§ WHAT TO DO
Filtering the records below, copy only those lines that include the word "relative".

§ RECORDED INFORMATION
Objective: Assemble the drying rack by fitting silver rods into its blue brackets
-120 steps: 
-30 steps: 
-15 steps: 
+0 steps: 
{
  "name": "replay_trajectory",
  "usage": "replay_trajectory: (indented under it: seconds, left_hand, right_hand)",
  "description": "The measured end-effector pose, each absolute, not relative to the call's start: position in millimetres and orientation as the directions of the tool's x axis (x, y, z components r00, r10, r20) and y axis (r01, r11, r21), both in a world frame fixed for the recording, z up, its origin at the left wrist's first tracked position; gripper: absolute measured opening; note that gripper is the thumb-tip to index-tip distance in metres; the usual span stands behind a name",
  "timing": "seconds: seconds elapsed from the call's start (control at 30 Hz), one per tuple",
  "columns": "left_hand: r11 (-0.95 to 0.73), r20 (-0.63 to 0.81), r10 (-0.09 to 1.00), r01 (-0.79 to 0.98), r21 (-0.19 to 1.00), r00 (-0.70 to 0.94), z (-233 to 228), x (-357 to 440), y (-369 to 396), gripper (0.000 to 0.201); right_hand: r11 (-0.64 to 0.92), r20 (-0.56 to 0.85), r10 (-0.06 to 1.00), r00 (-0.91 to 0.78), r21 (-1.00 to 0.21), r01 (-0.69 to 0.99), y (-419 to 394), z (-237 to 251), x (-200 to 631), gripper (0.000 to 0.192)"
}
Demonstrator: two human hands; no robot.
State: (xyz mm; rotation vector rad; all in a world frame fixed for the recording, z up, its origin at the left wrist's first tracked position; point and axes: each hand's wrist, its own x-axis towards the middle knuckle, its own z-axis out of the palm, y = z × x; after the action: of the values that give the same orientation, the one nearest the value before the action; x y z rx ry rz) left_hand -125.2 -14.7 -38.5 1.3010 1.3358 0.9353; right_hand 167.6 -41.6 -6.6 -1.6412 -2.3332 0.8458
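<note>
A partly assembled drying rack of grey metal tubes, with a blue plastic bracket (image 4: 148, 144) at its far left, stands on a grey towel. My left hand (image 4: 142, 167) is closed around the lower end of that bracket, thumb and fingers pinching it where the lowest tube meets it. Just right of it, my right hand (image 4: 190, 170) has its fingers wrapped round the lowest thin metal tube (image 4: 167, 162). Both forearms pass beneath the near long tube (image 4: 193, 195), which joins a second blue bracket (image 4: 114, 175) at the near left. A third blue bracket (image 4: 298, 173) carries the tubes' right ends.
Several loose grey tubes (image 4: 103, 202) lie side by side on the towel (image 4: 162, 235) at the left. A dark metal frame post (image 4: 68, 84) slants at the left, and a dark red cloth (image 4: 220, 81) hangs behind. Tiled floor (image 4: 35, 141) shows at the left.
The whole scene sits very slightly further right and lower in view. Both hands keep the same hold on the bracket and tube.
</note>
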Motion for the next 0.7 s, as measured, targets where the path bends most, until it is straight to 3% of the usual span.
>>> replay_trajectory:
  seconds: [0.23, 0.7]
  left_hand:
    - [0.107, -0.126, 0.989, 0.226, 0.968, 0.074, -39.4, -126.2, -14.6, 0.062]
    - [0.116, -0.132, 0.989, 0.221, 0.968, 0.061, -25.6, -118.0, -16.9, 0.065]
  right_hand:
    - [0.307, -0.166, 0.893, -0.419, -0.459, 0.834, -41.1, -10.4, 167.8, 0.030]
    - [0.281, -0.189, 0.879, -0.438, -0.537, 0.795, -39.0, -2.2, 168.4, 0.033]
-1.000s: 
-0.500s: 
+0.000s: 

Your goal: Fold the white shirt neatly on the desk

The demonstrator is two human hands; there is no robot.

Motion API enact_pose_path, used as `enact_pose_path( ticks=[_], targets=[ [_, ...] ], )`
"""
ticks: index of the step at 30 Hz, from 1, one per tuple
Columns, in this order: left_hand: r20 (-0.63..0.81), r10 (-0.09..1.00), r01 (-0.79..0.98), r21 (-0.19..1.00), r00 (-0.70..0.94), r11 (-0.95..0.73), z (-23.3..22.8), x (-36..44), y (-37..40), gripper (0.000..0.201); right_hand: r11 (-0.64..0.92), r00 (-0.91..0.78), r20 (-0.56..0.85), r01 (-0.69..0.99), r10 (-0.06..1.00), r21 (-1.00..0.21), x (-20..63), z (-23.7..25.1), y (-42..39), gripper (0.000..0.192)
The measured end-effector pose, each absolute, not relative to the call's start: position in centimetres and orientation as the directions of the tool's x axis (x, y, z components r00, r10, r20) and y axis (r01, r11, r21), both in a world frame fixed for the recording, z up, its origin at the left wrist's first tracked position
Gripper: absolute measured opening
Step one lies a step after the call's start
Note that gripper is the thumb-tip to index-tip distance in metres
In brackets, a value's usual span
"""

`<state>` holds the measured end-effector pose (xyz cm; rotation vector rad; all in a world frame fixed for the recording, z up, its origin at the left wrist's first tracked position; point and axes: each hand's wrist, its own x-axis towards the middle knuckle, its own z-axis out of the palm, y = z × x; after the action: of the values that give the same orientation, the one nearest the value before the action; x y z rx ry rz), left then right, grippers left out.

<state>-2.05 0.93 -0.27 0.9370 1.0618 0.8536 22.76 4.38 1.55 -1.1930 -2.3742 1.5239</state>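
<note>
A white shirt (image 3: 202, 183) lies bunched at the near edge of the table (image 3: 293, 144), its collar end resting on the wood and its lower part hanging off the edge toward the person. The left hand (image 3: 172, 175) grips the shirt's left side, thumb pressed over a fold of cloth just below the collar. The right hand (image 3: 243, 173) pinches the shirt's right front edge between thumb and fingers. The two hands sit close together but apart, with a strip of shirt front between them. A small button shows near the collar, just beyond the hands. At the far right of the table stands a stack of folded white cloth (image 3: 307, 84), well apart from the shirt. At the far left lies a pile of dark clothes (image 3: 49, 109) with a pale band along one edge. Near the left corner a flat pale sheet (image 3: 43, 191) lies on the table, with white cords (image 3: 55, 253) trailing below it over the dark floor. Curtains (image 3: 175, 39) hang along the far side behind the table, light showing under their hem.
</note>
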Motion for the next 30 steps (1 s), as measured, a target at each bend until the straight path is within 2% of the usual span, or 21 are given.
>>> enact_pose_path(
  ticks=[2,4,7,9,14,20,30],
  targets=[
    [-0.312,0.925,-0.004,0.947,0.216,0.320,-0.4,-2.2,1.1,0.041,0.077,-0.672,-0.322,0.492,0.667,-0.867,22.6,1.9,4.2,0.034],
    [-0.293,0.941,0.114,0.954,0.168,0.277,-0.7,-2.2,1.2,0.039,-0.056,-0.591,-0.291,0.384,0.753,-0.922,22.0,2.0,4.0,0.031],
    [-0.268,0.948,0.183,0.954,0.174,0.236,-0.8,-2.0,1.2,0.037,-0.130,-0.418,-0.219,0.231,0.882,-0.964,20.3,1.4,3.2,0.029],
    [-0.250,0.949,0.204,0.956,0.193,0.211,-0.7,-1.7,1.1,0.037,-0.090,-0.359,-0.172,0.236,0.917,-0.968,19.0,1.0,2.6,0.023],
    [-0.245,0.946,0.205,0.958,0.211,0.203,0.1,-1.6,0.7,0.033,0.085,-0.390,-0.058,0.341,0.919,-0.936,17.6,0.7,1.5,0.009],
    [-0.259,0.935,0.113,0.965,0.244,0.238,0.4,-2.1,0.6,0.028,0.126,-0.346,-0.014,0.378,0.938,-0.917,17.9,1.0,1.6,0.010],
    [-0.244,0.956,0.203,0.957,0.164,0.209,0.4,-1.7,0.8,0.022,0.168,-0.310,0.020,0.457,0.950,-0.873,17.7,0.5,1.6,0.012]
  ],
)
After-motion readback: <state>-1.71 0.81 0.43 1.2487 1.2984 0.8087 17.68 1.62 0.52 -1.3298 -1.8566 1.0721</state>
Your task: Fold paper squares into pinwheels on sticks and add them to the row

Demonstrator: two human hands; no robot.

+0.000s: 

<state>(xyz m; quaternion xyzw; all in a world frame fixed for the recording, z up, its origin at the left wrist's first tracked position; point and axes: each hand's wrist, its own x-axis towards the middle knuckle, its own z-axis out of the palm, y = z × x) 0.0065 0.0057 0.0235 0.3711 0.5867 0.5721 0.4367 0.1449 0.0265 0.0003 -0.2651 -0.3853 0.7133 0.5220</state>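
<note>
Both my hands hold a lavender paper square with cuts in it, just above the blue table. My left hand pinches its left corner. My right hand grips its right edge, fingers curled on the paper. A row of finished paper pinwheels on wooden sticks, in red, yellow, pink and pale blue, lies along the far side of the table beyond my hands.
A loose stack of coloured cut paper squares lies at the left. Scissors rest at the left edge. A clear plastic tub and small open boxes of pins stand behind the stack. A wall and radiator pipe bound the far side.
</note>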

§ ANSWER SPACE
  "description": "The measured end-effector pose, each absolute, not relative to the call's start: position in millimetres and orientation as the directions of the tool's x axis (x, y, z components r00, r10, r20) and y axis (r01, r11, r21), both in a world frame fixed for the recording, z up, its origin at the left wrist's first tracked position; gripper: absolute measured opening; note that gripper is the thumb-tip to index-tip distance in metres; the usual span stands behind a name",
The measured end-effector pose, each absolute, not relative to the call's start: position in centimetres and orientation as the directions of the tool's x axis (x, y, z components r00, r10, r20) and y axis (r01, r11, r21), both in a world frame fixed for the recording, z up, its origin at the left wrist's first tracked position

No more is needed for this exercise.